• Description of the task
Beginning at the line with "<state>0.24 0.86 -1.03", output each line to the end of the listing below exactly, please.
##### Data section #####
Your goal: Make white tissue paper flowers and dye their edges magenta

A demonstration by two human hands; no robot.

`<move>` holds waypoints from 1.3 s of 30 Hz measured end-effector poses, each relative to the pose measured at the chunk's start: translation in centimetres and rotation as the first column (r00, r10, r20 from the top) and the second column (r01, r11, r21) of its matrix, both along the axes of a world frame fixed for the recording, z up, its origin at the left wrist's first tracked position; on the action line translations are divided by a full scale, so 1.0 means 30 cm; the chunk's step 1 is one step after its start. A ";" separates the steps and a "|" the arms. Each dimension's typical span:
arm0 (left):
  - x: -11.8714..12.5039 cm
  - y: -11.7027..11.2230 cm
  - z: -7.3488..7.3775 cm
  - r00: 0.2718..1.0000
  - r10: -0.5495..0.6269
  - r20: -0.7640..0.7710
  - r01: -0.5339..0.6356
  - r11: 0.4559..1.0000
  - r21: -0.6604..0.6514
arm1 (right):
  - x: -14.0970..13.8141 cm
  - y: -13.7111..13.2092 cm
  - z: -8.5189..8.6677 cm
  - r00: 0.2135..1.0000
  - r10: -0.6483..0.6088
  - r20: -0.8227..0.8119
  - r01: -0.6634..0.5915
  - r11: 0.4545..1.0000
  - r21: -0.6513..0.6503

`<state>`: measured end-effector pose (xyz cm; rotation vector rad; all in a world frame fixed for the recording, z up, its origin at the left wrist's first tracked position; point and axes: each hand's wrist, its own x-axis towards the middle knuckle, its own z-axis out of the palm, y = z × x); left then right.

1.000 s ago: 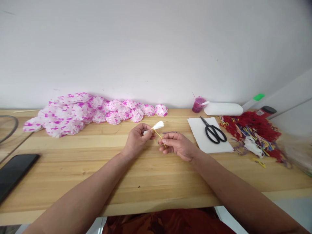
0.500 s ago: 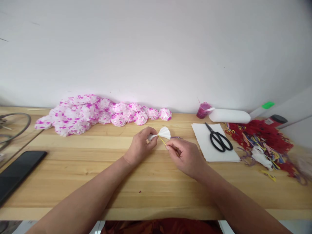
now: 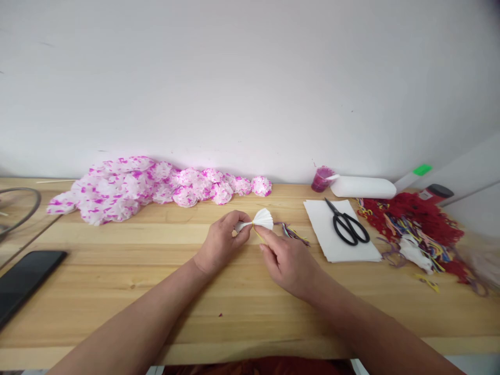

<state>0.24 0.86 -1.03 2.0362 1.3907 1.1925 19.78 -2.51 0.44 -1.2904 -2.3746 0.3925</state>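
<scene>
My left hand (image 3: 225,235) pinches one end of a pleated white paper piece (image 3: 264,219), which spreads like a fan on the other side. Around its narrow middle runs a yellow string (image 3: 258,235). My right hand (image 3: 288,261) is closed on the string, its index fingertip against the pinched middle and its thumb just below. The string's free end is hidden by the fingers. Just beyond my right hand lies a small bundle of coloured strings (image 3: 296,234).
White-and-magenta paper flowers (image 3: 113,190) line the wall. Black scissors (image 3: 349,224) rest on white paper sheets (image 3: 324,232). Behind are a cup of magenta liquid (image 3: 322,179) and a white bottle (image 3: 363,187). Tangled yarn (image 3: 420,221) lies right, a phone (image 3: 29,284) left.
My right hand has moved in along the yellow string, bringing its index finger up to the paper's middle. More of the coloured string bundle shows beyond it. The view has shifted slightly.
</scene>
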 end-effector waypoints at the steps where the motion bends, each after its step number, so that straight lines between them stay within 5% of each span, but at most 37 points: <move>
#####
• Solution for this problem
<state>0.24 0.86 -1.03 2.0362 1.3907 1.1925 19.78 -2.51 0.44 -1.2904 -2.3746 0.3925</state>
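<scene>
My left hand (image 3: 225,235) pinches one end of a pleated white paper piece (image 3: 264,219), which spreads like a fan on the other side. Around its narrow middle runs a yellow string (image 3: 258,235). My right hand (image 3: 288,261) is closed on the string, its index fingertip against the pinched middle and its thumb just below. The string's free end is hidden by the fingers. Just beyond my right hand lies a small bundle of coloured strings (image 3: 296,234).
White-and-magenta paper flowers (image 3: 113,190) line the wall. Black scissors (image 3: 349,224) rest on white paper sheets (image 3: 324,232). Behind are a cup of magenta liquid (image 3: 322,179) and a white bottle (image 3: 363,187). Tangled yarn (image 3: 420,221) lies right, a phone (image 3: 29,284) left.
My right hand has moved in along the yellow string, bringing its index finger up to the paper's middle. More of the coloured string bundle shows beyond it. The view has shifted slightly.
</scene>
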 end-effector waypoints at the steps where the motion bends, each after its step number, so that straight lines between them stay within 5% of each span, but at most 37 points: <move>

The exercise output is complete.